What is needed: The required result is every line of the records that includes "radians".

Stored records
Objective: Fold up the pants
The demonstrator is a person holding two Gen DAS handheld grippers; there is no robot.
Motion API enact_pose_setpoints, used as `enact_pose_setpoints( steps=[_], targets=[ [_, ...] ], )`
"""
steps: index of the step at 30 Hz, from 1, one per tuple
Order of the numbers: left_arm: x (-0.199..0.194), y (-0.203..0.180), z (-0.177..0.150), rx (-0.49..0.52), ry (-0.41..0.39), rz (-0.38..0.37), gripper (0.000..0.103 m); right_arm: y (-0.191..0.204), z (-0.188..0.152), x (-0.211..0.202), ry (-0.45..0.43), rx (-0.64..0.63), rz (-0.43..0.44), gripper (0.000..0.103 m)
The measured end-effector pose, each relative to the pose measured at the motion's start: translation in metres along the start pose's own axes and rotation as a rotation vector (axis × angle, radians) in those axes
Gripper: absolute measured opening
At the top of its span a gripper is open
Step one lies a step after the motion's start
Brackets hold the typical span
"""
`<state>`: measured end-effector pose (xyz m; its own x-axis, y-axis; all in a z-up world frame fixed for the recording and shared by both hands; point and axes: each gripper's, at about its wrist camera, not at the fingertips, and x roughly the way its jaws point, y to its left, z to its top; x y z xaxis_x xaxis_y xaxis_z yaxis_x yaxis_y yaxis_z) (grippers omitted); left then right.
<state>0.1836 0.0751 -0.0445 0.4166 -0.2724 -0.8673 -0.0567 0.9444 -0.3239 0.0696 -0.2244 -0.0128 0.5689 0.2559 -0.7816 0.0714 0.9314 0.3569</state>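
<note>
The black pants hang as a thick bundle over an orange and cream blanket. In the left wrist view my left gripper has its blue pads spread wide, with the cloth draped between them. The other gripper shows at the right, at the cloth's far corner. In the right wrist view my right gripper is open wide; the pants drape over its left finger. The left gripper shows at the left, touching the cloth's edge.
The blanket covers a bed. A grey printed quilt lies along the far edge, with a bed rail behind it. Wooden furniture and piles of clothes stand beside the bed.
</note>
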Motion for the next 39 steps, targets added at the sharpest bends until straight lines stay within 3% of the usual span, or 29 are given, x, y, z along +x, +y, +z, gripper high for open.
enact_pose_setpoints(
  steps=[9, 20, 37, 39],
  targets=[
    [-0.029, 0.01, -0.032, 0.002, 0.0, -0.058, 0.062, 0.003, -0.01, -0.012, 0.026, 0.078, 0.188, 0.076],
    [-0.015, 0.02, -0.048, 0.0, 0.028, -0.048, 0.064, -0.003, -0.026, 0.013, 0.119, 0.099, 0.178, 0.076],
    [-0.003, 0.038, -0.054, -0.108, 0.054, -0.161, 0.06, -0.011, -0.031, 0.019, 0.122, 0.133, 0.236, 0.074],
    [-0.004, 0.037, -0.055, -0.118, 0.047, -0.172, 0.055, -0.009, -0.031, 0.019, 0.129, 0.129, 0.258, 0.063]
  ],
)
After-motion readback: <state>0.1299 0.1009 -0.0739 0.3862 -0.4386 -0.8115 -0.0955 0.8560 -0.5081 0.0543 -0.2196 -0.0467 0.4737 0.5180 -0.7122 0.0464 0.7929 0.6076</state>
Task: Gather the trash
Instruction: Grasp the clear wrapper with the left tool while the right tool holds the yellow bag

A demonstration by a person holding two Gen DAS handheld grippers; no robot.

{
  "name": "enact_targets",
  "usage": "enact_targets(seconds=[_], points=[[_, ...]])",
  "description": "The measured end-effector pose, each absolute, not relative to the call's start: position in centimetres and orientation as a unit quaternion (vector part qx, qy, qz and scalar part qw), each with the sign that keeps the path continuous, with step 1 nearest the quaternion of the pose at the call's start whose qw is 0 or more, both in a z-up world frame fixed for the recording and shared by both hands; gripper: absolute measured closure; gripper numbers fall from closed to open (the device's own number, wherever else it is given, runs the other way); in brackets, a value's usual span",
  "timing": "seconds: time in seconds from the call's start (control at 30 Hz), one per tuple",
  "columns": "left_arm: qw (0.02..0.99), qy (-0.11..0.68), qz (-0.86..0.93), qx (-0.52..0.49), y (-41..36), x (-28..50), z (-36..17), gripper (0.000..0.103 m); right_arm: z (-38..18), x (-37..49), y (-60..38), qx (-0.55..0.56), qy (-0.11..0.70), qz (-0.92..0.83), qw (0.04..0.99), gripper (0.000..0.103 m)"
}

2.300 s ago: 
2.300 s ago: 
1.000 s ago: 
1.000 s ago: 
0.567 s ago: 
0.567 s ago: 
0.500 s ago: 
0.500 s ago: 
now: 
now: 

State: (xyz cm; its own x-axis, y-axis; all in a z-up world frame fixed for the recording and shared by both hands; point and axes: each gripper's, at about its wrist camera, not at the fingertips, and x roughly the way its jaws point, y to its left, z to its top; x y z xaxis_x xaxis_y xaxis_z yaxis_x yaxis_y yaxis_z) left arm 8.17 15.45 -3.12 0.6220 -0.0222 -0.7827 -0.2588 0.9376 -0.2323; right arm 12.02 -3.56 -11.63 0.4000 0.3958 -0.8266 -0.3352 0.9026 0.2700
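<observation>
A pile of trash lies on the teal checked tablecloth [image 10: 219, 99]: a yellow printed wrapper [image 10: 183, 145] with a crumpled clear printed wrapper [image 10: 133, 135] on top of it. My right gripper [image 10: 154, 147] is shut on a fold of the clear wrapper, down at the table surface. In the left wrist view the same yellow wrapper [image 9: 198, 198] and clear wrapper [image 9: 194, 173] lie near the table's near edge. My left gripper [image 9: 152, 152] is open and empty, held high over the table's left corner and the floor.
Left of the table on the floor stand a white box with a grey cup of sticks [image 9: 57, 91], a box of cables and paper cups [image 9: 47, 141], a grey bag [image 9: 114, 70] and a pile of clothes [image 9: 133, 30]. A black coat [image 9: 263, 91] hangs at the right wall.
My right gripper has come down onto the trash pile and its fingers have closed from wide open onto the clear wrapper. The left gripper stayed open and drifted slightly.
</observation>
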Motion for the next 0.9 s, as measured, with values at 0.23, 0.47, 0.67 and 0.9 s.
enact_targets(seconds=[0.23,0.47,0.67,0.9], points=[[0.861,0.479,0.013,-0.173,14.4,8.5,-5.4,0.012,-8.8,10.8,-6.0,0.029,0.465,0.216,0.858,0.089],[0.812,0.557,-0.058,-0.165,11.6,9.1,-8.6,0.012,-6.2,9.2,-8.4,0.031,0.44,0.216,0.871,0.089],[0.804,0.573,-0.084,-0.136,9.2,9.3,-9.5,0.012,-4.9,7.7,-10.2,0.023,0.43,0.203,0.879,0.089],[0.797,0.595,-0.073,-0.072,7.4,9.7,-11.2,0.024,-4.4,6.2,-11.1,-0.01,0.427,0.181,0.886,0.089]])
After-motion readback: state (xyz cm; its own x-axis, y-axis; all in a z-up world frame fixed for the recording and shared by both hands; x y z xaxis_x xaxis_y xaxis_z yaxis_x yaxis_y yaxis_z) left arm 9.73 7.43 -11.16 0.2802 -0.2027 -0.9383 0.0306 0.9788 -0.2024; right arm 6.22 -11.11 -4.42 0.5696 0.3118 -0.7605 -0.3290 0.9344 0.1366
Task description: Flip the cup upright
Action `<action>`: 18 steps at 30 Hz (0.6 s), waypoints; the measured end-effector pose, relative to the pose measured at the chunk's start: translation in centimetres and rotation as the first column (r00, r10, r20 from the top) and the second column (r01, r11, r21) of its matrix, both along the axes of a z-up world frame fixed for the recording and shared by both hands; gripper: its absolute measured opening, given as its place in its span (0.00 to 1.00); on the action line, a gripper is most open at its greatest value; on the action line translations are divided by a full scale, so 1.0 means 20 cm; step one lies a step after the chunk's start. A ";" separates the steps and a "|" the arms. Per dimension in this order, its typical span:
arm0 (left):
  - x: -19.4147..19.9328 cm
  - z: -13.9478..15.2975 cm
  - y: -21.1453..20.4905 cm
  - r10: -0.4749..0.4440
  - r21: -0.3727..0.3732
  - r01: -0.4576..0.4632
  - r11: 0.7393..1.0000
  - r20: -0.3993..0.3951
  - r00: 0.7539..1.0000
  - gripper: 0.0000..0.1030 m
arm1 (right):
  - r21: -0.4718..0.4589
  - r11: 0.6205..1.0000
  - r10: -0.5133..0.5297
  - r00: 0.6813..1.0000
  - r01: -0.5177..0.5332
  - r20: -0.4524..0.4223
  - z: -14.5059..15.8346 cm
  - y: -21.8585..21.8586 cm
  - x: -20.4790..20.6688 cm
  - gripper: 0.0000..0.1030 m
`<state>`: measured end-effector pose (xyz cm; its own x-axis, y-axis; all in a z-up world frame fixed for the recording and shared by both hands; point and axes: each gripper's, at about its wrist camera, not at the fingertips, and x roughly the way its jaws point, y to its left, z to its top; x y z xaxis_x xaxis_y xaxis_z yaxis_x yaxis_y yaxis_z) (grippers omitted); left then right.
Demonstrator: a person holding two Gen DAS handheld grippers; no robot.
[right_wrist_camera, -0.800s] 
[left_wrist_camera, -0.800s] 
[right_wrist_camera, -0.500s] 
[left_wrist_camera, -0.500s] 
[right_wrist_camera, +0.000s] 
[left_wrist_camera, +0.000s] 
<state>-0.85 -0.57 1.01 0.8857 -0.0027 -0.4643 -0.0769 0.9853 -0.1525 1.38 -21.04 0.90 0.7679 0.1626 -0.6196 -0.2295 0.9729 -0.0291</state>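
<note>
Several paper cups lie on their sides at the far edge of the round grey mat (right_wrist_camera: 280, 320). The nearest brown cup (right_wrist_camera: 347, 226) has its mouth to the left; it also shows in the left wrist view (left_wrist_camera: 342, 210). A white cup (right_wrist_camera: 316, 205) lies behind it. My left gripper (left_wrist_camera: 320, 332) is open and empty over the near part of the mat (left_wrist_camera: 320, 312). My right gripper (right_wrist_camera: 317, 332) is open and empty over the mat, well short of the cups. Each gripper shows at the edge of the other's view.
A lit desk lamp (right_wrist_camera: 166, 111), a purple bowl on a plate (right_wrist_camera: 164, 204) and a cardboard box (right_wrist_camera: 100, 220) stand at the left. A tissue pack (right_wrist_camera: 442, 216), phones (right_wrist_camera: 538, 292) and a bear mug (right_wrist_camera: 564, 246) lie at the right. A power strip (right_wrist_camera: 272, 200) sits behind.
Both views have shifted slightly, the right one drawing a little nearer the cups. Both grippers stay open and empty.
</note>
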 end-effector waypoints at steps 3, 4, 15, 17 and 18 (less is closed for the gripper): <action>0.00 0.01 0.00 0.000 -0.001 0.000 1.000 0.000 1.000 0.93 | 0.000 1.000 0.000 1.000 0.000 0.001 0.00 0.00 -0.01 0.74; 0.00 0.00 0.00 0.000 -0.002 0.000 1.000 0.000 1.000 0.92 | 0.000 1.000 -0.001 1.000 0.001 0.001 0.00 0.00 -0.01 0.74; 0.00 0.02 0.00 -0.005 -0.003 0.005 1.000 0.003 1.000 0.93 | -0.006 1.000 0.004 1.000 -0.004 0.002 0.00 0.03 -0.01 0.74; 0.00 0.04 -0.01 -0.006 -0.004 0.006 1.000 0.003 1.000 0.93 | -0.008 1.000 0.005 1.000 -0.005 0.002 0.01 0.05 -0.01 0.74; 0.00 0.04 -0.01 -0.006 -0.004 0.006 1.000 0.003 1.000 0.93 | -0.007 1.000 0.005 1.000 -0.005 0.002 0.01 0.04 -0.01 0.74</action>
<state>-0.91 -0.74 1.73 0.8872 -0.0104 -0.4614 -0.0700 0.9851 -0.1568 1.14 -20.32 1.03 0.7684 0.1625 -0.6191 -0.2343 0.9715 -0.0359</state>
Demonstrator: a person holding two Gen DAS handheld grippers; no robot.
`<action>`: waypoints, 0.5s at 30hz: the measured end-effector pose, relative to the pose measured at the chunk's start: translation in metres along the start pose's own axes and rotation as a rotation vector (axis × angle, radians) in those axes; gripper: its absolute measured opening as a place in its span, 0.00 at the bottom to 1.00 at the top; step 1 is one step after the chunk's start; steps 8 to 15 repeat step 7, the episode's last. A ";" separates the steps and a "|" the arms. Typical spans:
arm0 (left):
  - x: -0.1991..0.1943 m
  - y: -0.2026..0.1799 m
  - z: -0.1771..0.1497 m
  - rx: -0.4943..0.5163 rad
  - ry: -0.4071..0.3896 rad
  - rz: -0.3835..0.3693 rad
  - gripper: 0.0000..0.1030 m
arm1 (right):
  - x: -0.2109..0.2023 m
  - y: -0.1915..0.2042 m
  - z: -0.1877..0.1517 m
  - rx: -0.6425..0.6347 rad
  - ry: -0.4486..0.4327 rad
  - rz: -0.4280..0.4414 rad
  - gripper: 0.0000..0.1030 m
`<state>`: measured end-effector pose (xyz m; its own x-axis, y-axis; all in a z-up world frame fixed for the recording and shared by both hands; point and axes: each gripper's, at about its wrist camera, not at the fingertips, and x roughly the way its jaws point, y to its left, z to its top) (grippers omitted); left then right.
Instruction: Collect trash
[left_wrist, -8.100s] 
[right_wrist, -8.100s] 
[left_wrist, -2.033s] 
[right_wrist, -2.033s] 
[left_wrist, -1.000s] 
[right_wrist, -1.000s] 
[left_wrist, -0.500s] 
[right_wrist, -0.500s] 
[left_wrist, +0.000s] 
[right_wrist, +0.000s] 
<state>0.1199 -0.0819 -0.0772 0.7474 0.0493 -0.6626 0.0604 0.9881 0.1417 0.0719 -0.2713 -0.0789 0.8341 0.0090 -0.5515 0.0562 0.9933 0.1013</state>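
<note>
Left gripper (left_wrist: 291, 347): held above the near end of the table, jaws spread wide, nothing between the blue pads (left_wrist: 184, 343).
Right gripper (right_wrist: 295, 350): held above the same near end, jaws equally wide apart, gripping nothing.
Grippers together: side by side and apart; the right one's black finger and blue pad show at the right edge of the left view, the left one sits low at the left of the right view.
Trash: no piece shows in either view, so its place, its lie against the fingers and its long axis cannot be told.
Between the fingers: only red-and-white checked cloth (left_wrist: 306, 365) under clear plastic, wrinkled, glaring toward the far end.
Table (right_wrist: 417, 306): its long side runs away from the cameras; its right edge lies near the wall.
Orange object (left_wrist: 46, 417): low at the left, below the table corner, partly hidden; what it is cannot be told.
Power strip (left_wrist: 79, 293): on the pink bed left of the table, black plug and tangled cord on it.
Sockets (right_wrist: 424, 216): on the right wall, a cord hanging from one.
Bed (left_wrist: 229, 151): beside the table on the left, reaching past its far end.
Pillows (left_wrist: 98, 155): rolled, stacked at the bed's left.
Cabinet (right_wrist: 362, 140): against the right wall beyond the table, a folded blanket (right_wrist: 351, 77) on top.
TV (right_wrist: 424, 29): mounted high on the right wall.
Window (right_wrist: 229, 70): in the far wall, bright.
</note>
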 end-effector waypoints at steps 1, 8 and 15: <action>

Response box:
The measured end-effector pose, each relative to the pose measured at the motion's start: translation in metres along the start pose's own axes and rotation as a rotation vector (axis × angle, radians) in those axes
`<action>`: waypoints, 0.5s at 30hz: the measured end-effector pose, relative to the pose measured at the chunk's start: translation in metres along the start pose's own axes and rotation as a rotation vector (axis × angle, radians) in those axes; gripper: its absolute measured opening as a place in its span, 0.00 at the bottom to 1.00 at the top; step 1 is one step after the chunk's start; steps 8 to 15 repeat step 7, the episode's last. A ";" separates the steps and a "|" the arms. Typical spans:

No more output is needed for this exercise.